* **How to complete this task**:
Find each line in the following listing that has the string "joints", then state the count and nothing else.
====
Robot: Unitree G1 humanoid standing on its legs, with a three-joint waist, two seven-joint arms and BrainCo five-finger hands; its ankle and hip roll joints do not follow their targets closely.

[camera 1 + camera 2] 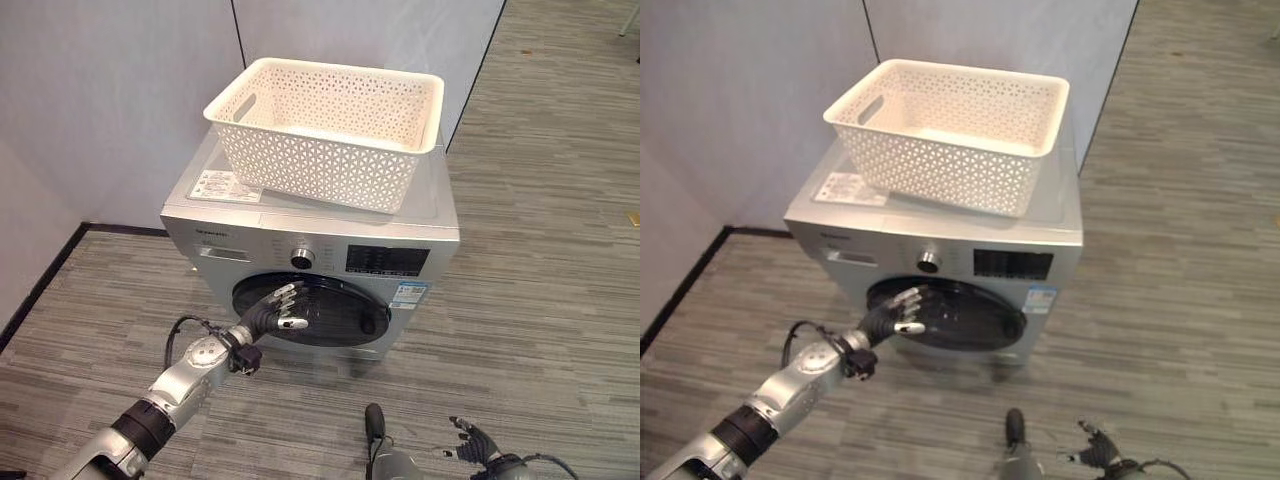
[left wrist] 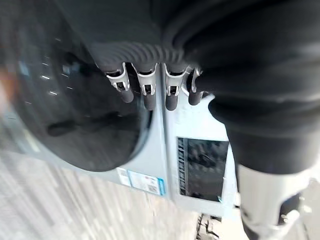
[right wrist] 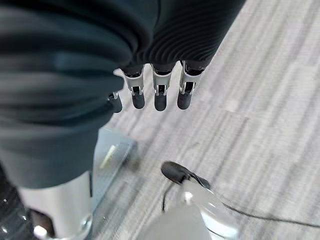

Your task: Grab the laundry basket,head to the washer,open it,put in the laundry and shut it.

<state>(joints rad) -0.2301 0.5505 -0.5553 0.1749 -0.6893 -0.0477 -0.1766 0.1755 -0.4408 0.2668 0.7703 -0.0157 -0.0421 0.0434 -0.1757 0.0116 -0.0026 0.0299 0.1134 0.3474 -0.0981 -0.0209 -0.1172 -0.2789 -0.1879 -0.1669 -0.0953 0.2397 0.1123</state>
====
* **Problem solution**:
2